What the exercise asks:
Among the records that follow, find the line with "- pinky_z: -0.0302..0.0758" and the line with "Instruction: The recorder". Set down those lines and all lines between them exactly, without adding anything.

**** Information

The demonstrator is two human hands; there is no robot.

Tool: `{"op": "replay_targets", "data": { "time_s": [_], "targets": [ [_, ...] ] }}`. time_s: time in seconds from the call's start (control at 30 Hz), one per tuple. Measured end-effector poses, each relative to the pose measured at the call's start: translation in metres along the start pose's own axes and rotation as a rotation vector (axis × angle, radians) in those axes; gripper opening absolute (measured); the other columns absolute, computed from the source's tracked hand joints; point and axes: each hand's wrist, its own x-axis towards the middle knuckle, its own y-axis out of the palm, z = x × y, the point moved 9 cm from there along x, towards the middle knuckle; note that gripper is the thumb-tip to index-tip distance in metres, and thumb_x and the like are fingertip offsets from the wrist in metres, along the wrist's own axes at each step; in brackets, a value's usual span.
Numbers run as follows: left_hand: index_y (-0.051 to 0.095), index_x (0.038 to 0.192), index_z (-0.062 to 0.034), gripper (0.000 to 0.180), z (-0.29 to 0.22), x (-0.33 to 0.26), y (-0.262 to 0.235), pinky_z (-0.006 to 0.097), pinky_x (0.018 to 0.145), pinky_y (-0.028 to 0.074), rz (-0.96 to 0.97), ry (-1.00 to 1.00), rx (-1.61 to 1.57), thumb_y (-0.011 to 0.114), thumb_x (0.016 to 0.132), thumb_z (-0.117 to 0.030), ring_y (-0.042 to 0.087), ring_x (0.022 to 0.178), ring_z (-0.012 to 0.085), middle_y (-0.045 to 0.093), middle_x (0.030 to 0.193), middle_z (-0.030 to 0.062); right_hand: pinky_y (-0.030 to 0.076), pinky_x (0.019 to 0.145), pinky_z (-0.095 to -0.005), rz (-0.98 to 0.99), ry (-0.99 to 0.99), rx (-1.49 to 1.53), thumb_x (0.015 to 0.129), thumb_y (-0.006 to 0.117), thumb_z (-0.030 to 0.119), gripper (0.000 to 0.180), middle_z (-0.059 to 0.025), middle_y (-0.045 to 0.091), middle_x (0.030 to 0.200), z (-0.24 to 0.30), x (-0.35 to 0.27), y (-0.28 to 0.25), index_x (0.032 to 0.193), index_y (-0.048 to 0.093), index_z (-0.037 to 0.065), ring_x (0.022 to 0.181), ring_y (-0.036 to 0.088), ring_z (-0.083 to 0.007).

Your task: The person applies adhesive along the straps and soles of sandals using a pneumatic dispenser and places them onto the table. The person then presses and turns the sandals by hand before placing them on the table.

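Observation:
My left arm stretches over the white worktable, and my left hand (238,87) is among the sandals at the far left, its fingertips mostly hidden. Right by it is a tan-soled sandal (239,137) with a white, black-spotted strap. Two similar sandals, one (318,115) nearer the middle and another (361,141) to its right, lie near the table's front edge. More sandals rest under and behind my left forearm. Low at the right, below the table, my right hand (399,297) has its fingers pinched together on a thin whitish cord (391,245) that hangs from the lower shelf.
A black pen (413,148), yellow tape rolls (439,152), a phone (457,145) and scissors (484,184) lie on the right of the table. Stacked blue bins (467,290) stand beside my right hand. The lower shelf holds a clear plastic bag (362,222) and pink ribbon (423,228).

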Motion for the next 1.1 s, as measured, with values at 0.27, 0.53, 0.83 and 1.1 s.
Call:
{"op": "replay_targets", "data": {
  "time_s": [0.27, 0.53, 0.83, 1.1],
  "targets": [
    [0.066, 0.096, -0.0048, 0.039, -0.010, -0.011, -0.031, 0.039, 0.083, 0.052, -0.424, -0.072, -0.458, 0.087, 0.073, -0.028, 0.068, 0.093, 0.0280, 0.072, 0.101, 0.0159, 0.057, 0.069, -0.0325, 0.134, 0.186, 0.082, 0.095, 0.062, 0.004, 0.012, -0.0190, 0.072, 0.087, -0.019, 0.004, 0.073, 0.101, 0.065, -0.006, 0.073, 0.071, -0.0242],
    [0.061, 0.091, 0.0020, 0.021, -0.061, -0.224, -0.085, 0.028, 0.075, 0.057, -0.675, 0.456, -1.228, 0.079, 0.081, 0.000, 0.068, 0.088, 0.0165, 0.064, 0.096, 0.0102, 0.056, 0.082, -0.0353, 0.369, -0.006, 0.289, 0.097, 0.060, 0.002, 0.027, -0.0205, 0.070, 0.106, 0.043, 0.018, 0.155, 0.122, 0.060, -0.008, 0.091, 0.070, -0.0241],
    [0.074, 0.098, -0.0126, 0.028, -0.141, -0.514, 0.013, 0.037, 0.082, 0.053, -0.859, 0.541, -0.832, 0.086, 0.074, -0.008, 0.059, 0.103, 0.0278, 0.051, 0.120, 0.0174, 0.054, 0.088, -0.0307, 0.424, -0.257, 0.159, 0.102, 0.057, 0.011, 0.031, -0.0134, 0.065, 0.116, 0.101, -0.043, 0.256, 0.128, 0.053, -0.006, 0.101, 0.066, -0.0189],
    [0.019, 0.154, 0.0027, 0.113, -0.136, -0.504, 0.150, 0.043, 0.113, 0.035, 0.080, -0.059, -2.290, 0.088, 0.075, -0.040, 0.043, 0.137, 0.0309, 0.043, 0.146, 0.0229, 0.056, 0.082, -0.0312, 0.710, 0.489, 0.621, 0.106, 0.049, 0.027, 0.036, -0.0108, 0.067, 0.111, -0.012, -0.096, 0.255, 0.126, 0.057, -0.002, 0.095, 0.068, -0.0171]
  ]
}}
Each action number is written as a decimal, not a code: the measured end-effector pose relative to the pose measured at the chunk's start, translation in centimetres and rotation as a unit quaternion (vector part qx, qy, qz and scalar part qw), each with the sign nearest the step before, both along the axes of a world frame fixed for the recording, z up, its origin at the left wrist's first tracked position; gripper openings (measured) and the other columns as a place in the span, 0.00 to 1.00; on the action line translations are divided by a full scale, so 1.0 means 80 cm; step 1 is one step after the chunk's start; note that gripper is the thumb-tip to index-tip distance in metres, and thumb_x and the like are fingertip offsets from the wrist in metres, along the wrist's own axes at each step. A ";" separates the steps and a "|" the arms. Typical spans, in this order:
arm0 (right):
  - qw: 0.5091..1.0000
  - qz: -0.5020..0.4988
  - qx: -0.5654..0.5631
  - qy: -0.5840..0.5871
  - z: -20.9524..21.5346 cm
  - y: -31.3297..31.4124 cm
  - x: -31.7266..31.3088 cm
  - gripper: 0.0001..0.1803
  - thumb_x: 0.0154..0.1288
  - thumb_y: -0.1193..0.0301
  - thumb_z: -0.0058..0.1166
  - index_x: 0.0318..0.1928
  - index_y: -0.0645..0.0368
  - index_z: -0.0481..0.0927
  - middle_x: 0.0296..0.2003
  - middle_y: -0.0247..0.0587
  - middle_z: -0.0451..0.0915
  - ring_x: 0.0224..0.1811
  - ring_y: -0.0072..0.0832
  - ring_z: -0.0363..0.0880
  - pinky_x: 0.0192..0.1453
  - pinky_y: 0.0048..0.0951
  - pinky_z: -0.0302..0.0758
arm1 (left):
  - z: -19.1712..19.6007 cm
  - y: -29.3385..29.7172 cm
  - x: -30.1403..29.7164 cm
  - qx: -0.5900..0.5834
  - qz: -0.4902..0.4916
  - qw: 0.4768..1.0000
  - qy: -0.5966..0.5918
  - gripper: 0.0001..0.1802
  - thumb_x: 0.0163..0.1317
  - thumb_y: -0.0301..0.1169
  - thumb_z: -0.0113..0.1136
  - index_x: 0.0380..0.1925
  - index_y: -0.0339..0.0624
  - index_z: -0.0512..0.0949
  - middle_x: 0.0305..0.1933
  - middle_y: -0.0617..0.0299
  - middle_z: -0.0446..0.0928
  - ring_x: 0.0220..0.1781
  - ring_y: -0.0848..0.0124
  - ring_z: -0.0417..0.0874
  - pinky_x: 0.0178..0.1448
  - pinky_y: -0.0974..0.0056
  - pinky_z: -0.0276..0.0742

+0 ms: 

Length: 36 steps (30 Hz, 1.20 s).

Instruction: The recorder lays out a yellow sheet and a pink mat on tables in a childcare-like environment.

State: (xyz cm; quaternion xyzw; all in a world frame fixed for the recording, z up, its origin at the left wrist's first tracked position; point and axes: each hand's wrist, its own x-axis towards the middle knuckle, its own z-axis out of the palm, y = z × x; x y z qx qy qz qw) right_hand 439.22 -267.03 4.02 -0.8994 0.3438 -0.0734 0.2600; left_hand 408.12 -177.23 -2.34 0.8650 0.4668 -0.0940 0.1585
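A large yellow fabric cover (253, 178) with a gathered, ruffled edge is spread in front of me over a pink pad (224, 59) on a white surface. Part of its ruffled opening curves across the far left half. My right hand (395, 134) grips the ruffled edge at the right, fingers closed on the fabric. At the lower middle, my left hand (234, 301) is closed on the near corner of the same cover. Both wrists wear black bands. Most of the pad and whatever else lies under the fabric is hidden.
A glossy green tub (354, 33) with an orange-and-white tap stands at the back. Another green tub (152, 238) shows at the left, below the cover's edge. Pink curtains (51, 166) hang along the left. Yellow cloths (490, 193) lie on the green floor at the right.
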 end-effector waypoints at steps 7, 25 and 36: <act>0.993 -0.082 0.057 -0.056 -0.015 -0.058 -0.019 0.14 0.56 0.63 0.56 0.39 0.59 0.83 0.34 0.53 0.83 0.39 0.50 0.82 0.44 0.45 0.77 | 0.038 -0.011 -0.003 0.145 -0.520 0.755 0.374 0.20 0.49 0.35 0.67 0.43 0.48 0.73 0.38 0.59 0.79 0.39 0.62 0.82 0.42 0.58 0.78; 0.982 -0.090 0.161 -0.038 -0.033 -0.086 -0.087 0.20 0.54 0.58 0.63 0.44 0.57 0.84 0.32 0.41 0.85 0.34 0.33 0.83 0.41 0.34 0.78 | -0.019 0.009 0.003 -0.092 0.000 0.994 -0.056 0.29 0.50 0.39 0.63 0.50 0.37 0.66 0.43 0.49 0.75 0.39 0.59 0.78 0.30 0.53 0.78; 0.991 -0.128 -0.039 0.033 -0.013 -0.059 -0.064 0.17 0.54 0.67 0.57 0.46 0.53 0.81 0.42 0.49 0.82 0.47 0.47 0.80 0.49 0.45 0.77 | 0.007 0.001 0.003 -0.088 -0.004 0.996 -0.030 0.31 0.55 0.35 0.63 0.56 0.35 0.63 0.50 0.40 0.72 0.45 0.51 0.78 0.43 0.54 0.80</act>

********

Answer below:
  - pinky_z: -0.0302..0.0758
arm1 (left):
  - z: -19.1712..19.6007 cm
  - y: -29.3385..29.7172 cm
  - x: -30.1403..29.7164 cm
  - qx: -0.5900..0.5834
  - qz: -0.4902..0.4916
  - qw: 0.4768..1.0000
  - qy: -0.5966..0.5918
  - gripper: 0.0001..0.1802
  - thumb_x: 0.0163..0.1317
  - thumb_y: -0.0301..0.1169
  - thumb_z: -0.0113..0.1136
  - index_x: 0.0380..0.1925
  - index_y: -0.0339..0.0624
  - index_z: -0.0512..0.0949
  - middle_x: 0.0305..0.1933
  - middle_y: -0.0617..0.0299
  - middle_z: -0.0446..0.0928
  - ring_x: 0.0220..0.1781
  - ring_y: -0.0848..0.0124
  - ring_z: -0.0417..0.0874
  - pinky_x: 0.0178..0.1448
  - pinky_y: -0.0974..0.0056
  - pinky_z: -0.0276..0.0742

+0 ms: 

Length: 36 steps (30 Hz, 1.20 s).

Instruction: The recorder lays out a yellow sheet and a pink mat on tables in a childcare-like environment.

The answer has been given, and the exercise is done.